▸ **Task to complete**
Repeat precisely the span of lines below that opens with the line containing "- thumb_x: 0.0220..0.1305" and closes with the line containing "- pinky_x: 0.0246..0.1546", both included.
Top of The data
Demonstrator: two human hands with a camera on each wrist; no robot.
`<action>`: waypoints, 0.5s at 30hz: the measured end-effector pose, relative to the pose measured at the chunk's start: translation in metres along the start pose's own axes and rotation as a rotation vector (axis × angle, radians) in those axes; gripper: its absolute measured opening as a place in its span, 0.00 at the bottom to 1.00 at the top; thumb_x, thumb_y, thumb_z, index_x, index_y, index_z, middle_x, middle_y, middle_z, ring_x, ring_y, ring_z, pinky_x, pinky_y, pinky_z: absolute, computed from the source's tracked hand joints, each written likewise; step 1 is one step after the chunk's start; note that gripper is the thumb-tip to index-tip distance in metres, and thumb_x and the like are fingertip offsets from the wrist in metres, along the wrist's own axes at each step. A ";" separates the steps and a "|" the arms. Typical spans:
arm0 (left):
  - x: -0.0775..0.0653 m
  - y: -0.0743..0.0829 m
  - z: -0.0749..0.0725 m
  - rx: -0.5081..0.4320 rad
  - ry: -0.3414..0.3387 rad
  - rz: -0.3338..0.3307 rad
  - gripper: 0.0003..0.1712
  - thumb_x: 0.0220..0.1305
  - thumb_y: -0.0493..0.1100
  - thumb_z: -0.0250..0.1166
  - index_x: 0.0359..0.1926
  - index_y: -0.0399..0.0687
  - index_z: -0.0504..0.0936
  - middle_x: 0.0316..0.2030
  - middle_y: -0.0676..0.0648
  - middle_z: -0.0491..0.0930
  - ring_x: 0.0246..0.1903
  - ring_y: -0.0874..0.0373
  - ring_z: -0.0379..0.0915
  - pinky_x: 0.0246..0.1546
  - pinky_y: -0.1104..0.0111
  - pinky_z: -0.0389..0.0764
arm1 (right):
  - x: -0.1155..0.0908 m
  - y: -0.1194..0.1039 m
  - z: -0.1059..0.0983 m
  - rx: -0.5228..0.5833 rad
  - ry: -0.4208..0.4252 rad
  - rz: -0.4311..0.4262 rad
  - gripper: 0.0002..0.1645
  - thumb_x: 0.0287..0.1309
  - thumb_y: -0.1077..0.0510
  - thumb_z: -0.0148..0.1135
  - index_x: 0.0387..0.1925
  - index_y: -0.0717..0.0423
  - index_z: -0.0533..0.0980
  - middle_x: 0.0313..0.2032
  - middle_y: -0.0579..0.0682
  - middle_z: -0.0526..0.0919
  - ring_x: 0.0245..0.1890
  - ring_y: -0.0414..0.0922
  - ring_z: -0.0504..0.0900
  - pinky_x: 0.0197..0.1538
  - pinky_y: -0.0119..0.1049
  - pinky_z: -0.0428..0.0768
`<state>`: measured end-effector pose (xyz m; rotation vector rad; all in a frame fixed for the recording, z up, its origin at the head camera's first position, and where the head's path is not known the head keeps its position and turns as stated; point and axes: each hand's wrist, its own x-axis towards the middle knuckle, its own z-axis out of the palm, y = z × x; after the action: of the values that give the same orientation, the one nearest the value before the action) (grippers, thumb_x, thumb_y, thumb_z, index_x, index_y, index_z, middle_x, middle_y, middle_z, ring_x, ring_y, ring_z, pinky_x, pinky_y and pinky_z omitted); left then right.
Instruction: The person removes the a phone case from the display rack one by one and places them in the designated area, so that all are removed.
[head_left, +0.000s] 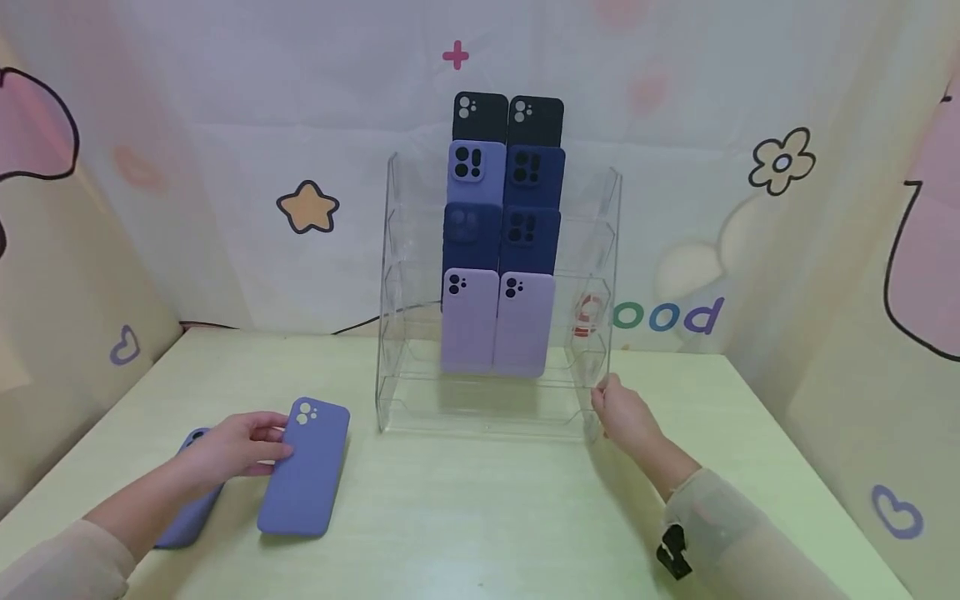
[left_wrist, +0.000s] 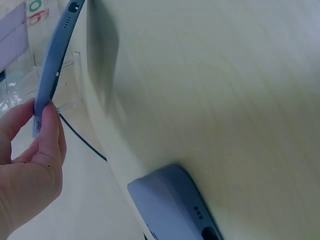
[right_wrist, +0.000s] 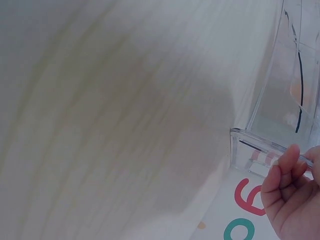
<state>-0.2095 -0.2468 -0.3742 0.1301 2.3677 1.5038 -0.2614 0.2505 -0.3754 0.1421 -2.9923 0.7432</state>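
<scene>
My left hand [head_left: 238, 447] pinches a periwinkle phone case [head_left: 309, 471] by its left edge, thumb on the back. The case is tilted, camera holes at the top; the left wrist view shows it [left_wrist: 52, 55] edge-on between thumb and fingers. Under my left forearm lies another bluish phone case [head_left: 201, 517], partly hidden by the arm. At the right, my right hand [head_left: 628, 417] grips the lower front edge of a clear tiered rack [head_left: 384, 350]. Close up in the right wrist view, curled fingers [right_wrist: 286, 175] hold the clear panel [right_wrist: 250, 145].
Phone cases stand in two columns on the rack: black cases [head_left: 480, 125] at the top, a lavender-blue case [head_left: 476, 179] and navy cases [head_left: 531, 242] between, pale lilac cases [head_left: 468, 333] lowest. Pale table [head_left: 465, 508] extends in front. A patterned cloth [head_left: 247, 167] hangs behind.
</scene>
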 end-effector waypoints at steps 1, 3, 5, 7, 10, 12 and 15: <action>0.000 -0.002 -0.002 0.022 0.005 0.001 0.37 0.59 0.38 0.65 0.61 0.20 0.58 0.42 0.41 0.72 0.38 0.55 0.73 0.42 0.59 0.80 | 0.000 0.000 -0.001 0.000 0.001 0.002 0.12 0.68 0.59 0.40 0.41 0.67 0.63 0.21 0.53 0.73 0.17 0.44 0.72 0.20 0.35 0.70; -0.001 -0.004 -0.005 0.069 0.018 -0.001 0.38 0.58 0.39 0.66 0.60 0.20 0.58 0.40 0.42 0.72 0.37 0.55 0.72 0.41 0.60 0.80 | 0.000 -0.001 -0.001 -0.001 0.002 0.005 0.12 0.68 0.59 0.40 0.42 0.67 0.63 0.20 0.53 0.72 0.17 0.44 0.73 0.20 0.36 0.70; -0.003 -0.006 -0.008 0.104 0.032 0.000 0.39 0.57 0.40 0.67 0.60 0.20 0.59 0.38 0.42 0.72 0.36 0.55 0.72 0.40 0.61 0.80 | 0.002 -0.003 -0.001 -0.004 -0.004 0.012 0.13 0.68 0.59 0.40 0.43 0.67 0.62 0.20 0.53 0.72 0.17 0.44 0.73 0.21 0.35 0.70; -0.005 -0.007 -0.010 0.136 0.047 -0.007 0.40 0.56 0.41 0.68 0.59 0.19 0.59 0.36 0.43 0.73 0.35 0.56 0.72 0.38 0.61 0.81 | 0.002 -0.005 0.000 -0.008 -0.007 0.014 0.13 0.68 0.58 0.40 0.43 0.67 0.62 0.20 0.53 0.72 0.17 0.44 0.73 0.21 0.35 0.70; -0.006 -0.009 -0.012 0.185 0.061 -0.005 0.40 0.55 0.41 0.69 0.57 0.18 0.60 0.33 0.45 0.73 0.32 0.56 0.72 0.34 0.62 0.81 | 0.002 -0.006 -0.001 -0.013 -0.011 0.020 0.13 0.68 0.58 0.40 0.43 0.67 0.62 0.20 0.53 0.72 0.17 0.44 0.73 0.21 0.35 0.69; -0.004 -0.011 -0.013 0.254 0.076 -0.005 0.39 0.54 0.42 0.70 0.55 0.18 0.62 0.32 0.45 0.74 0.30 0.56 0.72 0.30 0.63 0.80 | 0.001 -0.006 -0.002 -0.010 -0.008 0.022 0.13 0.68 0.58 0.41 0.43 0.67 0.62 0.20 0.53 0.72 0.18 0.44 0.73 0.21 0.35 0.69; -0.002 -0.014 -0.016 0.381 0.099 0.015 0.38 0.53 0.42 0.70 0.52 0.16 0.64 0.32 0.42 0.76 0.27 0.55 0.72 0.26 0.63 0.78 | 0.001 -0.006 -0.003 -0.003 -0.005 0.027 0.12 0.68 0.58 0.41 0.42 0.67 0.62 0.21 0.54 0.72 0.18 0.45 0.73 0.21 0.35 0.69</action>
<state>-0.2114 -0.2674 -0.3806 0.1661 2.7139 1.0698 -0.2617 0.2468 -0.3701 0.1033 -3.0061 0.7426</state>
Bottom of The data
▸ **Answer space**
  - thumb_x: 0.0220..0.1305
  - thumb_y: -0.0493..0.1100
  - thumb_z: -0.0250..0.1166
  - index_x: 0.0359..0.1926
  - index_y: -0.0399..0.0687
  - index_z: -0.0504..0.0936
  - middle_x: 0.0316..0.2030
  - middle_y: -0.0676..0.0648
  - middle_z: -0.0491..0.0930
  - ring_x: 0.0246..0.1903
  - ring_y: -0.0874..0.0373
  - ring_z: -0.0379..0.0915
  - pinky_x: 0.0246..0.1546

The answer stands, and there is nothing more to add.